◆ WORK REQUEST ◆
Return the tail of the records exactly, starting from the line containing "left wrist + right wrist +" and ending with the final line.

◆ Stored data entries ◆
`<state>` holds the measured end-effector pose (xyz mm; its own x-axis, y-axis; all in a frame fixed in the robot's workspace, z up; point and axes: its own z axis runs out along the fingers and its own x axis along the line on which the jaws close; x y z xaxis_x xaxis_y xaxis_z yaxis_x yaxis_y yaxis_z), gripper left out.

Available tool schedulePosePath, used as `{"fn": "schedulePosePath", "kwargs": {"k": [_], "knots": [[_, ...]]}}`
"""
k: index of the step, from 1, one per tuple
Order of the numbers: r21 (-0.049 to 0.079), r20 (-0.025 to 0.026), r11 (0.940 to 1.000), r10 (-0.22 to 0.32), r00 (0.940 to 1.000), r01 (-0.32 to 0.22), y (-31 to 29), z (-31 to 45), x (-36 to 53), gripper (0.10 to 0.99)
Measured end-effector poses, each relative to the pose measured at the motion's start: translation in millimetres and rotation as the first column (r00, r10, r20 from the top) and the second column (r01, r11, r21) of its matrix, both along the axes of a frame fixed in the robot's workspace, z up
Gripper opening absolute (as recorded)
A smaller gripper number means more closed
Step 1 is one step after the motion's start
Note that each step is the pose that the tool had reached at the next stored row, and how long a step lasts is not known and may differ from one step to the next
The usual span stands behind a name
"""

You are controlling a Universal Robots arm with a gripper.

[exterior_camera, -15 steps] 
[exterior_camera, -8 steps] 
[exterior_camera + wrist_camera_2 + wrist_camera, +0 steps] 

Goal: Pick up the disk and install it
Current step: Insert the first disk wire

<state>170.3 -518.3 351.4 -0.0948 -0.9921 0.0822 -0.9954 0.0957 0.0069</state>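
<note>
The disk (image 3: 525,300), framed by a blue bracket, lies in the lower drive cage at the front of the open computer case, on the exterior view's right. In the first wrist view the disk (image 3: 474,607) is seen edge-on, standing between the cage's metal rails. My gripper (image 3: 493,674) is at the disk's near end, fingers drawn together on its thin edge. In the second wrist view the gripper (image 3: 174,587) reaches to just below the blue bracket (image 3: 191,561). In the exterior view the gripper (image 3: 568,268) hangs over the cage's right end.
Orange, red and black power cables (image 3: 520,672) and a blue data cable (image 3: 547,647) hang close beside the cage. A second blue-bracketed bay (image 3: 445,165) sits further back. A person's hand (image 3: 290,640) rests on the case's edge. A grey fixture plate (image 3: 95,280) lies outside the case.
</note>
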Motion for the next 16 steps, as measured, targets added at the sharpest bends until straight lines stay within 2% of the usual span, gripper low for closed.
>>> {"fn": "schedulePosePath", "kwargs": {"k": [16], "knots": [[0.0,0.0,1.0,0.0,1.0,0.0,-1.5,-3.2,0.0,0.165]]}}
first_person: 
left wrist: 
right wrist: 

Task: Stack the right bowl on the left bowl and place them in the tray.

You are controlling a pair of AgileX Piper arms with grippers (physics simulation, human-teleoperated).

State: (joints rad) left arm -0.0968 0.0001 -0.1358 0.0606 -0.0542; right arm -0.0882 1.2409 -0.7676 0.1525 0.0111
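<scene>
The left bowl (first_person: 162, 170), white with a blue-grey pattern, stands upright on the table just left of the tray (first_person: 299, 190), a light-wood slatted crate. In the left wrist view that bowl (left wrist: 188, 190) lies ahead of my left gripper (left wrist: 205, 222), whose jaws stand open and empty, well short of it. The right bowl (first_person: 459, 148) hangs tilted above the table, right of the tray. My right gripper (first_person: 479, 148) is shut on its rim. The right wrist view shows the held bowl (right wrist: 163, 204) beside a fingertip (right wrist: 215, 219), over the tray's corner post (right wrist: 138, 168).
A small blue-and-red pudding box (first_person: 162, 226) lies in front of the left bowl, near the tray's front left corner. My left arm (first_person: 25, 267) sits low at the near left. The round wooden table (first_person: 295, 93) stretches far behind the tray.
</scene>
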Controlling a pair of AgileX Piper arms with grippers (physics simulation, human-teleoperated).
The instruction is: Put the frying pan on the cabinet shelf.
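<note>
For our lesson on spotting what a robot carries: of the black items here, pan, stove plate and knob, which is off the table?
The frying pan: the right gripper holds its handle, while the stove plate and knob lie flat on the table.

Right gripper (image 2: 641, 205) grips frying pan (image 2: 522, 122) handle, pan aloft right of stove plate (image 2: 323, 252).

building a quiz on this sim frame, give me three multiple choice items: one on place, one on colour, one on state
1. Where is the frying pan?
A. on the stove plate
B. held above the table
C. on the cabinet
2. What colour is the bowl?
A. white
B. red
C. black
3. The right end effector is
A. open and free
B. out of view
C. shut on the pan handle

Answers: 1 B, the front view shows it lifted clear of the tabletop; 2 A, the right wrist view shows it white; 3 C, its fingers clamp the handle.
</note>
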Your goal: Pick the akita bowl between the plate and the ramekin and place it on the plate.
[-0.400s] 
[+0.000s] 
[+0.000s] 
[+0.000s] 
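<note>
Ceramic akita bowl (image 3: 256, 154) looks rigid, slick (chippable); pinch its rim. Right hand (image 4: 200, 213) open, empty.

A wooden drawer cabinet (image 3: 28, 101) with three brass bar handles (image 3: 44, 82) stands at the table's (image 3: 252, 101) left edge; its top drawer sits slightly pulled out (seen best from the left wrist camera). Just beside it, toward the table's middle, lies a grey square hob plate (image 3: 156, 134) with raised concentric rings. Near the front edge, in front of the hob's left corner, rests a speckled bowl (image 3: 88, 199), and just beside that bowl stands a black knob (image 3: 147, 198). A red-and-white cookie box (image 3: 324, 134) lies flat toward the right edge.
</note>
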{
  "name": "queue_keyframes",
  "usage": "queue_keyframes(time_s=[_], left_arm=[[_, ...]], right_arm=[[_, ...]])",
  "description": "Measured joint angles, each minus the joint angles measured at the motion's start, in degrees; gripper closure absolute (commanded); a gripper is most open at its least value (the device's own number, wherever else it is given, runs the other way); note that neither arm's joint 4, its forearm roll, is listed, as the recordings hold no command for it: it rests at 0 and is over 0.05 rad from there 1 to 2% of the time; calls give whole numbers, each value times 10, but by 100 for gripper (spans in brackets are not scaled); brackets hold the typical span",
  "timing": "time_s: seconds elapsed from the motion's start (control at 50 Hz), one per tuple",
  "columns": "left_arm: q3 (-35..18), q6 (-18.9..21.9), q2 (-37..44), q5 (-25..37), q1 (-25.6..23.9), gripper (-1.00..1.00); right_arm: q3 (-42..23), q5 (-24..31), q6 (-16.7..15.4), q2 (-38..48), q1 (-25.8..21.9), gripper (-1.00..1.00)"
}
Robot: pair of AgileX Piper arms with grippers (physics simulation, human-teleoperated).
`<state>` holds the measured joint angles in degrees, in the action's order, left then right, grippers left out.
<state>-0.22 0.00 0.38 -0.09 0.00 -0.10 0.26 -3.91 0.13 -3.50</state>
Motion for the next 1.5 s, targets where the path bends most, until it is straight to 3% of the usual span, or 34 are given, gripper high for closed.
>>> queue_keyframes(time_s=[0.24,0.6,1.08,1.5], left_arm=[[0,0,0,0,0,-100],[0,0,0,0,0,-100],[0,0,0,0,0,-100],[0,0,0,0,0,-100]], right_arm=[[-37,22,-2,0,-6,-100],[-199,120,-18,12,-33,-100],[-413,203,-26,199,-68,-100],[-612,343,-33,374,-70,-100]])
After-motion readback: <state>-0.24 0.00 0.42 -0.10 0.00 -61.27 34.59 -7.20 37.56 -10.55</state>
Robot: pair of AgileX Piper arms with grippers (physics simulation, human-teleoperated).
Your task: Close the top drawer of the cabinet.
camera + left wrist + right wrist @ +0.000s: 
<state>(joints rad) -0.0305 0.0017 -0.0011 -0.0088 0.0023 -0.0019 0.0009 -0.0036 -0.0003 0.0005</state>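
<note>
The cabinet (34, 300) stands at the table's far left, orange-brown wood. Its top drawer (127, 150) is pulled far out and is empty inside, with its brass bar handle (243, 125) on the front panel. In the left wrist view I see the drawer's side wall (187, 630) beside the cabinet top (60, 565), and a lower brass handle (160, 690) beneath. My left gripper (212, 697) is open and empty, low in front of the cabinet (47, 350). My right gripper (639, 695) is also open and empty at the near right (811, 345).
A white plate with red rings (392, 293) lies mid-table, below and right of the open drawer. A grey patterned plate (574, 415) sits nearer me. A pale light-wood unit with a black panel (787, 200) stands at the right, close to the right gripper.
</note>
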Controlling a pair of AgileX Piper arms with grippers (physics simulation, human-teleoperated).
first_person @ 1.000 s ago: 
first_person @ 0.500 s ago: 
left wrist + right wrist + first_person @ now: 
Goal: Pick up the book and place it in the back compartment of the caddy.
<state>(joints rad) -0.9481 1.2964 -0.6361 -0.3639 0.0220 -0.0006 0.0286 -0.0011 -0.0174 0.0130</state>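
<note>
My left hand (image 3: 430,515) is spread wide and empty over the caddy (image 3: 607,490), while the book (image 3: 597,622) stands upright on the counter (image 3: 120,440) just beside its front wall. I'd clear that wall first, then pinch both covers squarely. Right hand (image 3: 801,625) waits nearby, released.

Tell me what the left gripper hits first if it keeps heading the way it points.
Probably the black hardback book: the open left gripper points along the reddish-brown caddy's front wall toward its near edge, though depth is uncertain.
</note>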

◆ RESPONSE TO THIS TASK ◆
left wrist + right wrist + first_person @ now: 
Goal: Pick up the book and place it in the back compartment of the caddy.
<state>(joints rad) -0.9481 1.2964 -0.6361 -0.3639 0.0220 -0.0006 0.0286 -0.0011 -0.0174 0.0130</state>
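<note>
My left hand (image 3: 430,515) is spread wide and empty over the caddy (image 3: 607,490), while the book (image 3: 597,622) stands upright on the counter (image 3: 120,440) just beside its front wall. I'd clear that wall first, then pinch both covers squarely. Right hand (image 3: 801,625) waits nearby, released.

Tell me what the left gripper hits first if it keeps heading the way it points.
Probably the black hardback book: the open left gripper points along the reddish-brown caddy's front wall toward its near edge, though depth is uncertain.
</note>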

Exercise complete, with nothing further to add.